:: DATASET EXCERPT ::
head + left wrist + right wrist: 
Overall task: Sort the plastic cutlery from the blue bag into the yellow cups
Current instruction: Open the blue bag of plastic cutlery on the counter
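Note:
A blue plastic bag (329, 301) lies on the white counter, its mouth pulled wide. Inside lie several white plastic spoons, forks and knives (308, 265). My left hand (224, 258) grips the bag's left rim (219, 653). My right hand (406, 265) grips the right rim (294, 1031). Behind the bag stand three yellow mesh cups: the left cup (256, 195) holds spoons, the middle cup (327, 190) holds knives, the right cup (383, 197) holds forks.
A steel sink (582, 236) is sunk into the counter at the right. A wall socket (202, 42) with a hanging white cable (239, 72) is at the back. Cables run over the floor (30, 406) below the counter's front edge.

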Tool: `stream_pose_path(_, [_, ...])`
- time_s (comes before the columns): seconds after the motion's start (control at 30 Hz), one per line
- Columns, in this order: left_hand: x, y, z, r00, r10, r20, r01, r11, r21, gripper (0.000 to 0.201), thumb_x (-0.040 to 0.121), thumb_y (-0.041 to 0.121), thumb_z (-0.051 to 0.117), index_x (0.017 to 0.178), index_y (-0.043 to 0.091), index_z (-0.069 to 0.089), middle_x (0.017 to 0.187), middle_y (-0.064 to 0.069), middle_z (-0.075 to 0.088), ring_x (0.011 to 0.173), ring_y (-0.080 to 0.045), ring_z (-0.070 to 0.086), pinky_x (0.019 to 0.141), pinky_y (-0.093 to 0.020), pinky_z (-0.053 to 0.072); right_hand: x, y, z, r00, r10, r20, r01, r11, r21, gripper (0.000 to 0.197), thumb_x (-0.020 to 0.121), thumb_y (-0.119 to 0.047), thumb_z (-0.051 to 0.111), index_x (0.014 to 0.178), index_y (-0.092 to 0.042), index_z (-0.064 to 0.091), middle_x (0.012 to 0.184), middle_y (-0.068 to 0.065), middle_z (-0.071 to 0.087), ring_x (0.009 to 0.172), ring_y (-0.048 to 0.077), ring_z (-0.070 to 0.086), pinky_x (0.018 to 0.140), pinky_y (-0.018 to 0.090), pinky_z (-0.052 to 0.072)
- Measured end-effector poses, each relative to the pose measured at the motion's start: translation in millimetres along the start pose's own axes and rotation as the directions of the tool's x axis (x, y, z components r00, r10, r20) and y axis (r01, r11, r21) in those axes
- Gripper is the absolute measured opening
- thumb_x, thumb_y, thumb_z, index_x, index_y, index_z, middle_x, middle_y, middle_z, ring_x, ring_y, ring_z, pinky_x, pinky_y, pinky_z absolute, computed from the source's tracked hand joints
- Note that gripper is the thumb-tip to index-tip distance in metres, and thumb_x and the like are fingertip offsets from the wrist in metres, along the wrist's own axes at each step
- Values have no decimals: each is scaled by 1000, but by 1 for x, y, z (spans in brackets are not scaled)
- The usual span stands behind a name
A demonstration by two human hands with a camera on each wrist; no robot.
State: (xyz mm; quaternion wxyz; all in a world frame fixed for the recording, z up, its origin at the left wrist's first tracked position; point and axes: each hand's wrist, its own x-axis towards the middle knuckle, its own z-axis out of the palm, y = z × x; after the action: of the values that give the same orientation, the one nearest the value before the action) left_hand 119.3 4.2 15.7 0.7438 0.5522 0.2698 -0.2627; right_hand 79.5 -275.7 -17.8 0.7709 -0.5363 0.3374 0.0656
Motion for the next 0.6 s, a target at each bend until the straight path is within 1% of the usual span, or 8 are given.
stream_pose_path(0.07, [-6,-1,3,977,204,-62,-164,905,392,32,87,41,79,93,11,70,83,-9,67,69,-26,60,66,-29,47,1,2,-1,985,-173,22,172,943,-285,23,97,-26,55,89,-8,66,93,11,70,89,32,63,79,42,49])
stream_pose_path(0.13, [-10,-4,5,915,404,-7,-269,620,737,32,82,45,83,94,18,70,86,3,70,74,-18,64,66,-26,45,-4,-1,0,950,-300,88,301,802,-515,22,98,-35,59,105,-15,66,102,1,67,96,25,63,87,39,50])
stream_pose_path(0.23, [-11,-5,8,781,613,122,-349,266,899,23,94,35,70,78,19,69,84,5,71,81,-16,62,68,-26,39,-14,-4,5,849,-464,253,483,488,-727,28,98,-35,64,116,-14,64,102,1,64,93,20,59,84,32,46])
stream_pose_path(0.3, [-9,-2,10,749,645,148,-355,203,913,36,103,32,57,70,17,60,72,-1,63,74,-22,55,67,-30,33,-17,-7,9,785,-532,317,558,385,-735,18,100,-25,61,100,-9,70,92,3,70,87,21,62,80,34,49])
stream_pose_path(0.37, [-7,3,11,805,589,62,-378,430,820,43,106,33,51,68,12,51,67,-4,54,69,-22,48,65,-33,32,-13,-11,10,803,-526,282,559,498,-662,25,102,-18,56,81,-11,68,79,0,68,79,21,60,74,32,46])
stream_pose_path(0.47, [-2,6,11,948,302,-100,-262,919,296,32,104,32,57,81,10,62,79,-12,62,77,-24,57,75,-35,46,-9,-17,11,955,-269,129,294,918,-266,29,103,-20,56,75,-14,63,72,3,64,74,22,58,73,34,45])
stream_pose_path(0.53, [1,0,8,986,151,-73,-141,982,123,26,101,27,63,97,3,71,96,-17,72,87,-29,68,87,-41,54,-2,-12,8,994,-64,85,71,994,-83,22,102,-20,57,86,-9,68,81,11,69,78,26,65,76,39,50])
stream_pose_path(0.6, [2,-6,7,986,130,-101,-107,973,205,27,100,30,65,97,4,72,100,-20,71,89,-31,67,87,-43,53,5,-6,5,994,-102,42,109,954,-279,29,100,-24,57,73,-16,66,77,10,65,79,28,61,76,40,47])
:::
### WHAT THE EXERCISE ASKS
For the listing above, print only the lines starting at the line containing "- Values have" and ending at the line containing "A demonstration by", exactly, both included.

### WRITTEN RESPONSE
- Values have no decimals: each is scaled by 1000, but by 1 for x, y, z (spans in brackets are not scaled)
- The usual span stands behind a name
A demonstration by two human hands with a camera on each wrist; no robot.

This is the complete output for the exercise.